(Task goal) Give all the data again exactly.

(Records provided)
• • • • • • •

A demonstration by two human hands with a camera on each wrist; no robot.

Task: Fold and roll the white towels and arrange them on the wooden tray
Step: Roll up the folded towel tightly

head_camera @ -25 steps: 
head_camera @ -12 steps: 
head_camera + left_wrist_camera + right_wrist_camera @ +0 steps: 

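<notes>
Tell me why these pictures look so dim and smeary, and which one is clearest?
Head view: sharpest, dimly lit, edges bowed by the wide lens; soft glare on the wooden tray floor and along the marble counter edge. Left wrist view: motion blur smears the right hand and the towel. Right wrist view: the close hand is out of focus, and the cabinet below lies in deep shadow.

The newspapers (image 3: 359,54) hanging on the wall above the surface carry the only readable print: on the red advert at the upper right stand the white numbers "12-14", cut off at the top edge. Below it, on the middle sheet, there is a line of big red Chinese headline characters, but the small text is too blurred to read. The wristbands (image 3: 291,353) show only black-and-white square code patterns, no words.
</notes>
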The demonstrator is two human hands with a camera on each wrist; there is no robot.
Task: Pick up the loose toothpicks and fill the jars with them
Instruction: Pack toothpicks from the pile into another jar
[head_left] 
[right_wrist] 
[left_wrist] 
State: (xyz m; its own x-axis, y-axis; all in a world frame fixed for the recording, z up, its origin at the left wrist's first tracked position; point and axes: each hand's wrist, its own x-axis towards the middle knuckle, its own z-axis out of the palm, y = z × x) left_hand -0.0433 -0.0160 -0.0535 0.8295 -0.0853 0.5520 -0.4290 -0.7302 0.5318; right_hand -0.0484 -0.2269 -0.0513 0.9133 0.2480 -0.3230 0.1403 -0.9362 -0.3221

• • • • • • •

(Result for this task)
A demonstration by two human hands with a camera on each wrist; no robot.

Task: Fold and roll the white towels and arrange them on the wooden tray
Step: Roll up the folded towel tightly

head_camera @ -25 steps: 
head_camera @ -12 steps: 
head_camera + left_wrist_camera + right_wrist_camera @ +0 steps: 

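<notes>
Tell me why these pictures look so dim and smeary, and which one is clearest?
Head view: sharpest, dimly lit, edges bowed by the wide lens; soft glare on the wooden tray floor and along the marble counter edge. Left wrist view: motion blur smears the right hand and the towel. Right wrist view: the close hand is out of focus, and the cabinet below lies in deep shadow.

The newspapers (image 3: 359,54) hanging on the wall above the surface carry the only readable print: on the red advert at the upper right stand the white numbers "12-14", cut off at the top edge. Below it, on the middle sheet, there is a line of big red Chinese headline characters, but the small text is too blurred to read. The wristbands (image 3: 291,353) show only black-and-white square code patterns, no words.
</notes>
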The demonstrator is two human hands with a camera on each wrist; there is no robot.
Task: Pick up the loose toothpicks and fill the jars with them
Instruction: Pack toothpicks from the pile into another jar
[head_left] 
[right_wrist] 
[left_wrist] 
State: (xyz m; its own x-axis, y-axis; all in a world frame fixed for the recording, z up, its origin at the left wrist's first tracked position; point and axes: each hand's wrist, its own x-axis towards the middle knuckle, its own z-axis out of the palm, y = z × x) left_hand -0.0433 -0.0160 -0.0535 0.8295 -0.0853 0.5520 -0.4290 -0.7302 0.5318; right_hand -0.0484 -0.2269 -0.0513 0.9133 0.2480 -0.3230 0.1403 -0.9362 -0.3221

Apart from this answer, nothing more is required.